After six months of searching for its next chief executive, Washington’s largest biotech firm has found its match. On Thursday, Seagen named David R. Epstein as CEO.
David R. Epstein, CEO of Seagen/courtesy Bloomberg/Getty Images
After six months of searching for its next chief executive, Washington’s largest biotech firm has found its match. On Thursday, Seagen named David R. Epstein as CEO.
He fills the opening left by Seagen’s co-founder, Clay Siegall, who stepped down in May after a publicized arrest and allegations of domestic violence.
Epstein brings with him decades of biopharma experience, including a quarter century at Novartis. He built Novartis’ oncology business from the ground up and served as CEO of the pharmaceuticals division for six years. For the past five years, he worked as an executive partner for Flagship Pioneering, taking on director roles at a handful of startups.
After 25 years at the company, Siegall had been Washington’s highest-paid CEO. He didn’t leave empty-handed. Seagen’s generous severance package granted him 1.5 times his annual salary and bonus.
Epstein will lead Seagen to the next level with his “experience in both large multi-faceted organizations and small biotechnology startups, combined with deep oncology knowledge,” said Felix Baker, Seagen’s Chair of the Board, in a statement.
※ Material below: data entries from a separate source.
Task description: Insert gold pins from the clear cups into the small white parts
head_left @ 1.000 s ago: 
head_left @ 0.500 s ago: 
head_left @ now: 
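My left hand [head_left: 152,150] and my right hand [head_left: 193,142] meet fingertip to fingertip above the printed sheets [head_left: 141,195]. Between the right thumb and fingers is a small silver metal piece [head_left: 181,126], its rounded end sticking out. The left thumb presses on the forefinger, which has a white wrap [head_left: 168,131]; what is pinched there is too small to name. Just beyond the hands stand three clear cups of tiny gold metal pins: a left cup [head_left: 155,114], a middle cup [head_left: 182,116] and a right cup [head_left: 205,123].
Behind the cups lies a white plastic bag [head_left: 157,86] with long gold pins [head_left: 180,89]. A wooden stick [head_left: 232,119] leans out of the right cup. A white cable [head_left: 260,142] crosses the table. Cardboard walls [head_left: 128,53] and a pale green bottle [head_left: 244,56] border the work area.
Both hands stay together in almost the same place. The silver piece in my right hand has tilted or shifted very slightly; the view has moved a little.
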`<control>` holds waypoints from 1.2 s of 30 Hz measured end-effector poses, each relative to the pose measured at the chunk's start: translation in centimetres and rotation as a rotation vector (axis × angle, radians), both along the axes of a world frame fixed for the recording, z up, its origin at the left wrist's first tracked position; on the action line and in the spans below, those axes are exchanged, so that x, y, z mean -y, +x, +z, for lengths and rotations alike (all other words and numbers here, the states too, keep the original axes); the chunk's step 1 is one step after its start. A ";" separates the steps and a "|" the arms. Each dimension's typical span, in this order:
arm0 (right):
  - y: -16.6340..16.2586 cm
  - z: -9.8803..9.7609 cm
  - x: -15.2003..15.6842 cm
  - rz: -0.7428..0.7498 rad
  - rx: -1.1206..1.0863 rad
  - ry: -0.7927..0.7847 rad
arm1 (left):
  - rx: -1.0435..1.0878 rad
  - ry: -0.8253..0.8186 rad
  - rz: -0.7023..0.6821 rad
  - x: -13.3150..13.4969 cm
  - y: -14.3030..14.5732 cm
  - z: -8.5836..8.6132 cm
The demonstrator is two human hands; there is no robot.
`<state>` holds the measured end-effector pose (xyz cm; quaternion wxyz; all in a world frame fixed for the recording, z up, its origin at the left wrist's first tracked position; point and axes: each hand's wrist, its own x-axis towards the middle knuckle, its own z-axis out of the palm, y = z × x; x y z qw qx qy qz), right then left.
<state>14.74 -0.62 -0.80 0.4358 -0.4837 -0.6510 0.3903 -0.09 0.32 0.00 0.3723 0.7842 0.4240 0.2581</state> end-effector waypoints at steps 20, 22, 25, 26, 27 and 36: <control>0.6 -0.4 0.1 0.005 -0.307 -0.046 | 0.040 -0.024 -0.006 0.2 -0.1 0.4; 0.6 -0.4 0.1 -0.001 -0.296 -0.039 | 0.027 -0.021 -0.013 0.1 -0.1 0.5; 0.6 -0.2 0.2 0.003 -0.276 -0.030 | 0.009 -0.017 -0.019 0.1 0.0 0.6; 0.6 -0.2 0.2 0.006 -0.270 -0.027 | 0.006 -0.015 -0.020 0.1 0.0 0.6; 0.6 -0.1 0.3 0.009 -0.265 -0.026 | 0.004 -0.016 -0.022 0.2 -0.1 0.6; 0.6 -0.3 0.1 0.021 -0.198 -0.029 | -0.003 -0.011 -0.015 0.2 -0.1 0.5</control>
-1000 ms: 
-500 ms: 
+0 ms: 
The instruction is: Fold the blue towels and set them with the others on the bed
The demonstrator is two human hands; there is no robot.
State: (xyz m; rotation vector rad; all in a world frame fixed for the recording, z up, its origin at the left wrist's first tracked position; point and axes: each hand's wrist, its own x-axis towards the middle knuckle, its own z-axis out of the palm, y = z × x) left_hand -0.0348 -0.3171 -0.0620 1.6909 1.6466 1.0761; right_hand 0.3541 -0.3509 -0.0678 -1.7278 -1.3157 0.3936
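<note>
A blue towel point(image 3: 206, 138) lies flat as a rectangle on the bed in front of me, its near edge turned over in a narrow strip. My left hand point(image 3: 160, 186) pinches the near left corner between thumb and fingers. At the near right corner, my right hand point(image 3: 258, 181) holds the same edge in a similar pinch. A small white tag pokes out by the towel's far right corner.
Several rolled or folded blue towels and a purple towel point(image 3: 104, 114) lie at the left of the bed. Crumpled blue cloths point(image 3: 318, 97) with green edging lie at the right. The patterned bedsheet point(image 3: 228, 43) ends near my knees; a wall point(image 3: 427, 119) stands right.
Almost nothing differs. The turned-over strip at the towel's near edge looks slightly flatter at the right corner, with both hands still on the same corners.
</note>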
Roger Dansey had stepped up as the company’s interim CEO. He will now return to his role of CMO, with the additional title of president of R&D. Drawing on his oncology experience at Merck, Gilead and Amgen, Dansey will now focus on strengthening Seagen’s early research efforts.
Seagen already has four cancer drugs on the market, three of which utilize antibody-drug conjugate technology. The biotech has over a dozen more candidates in the pipeline, with over nine clinical trials already to Phase III. Targets range from lymphoma to bladder to breast cancers and more.
This summer brought a deal to the table that would be the biopharma world’s largest since 2020 – a potentially $40 billion acquisition of Seagen from pharma giant Merck. The merger has since stalled over a failure to agree on price.
In September, the FDA granted a Priority Review to the supplemental NDA for a combo of TUKYSA and trastuzumab for HER2-positive metastatic colorectal cancer. Currently, no therapies are approved for this type of cancer that specifically target HER2. The FDA set a target action date of Jan. 19, 2023.
In the meantime, Epstein will continue to drive the pipeline forward along with Seagen’s “science-driven, patient-first culture.”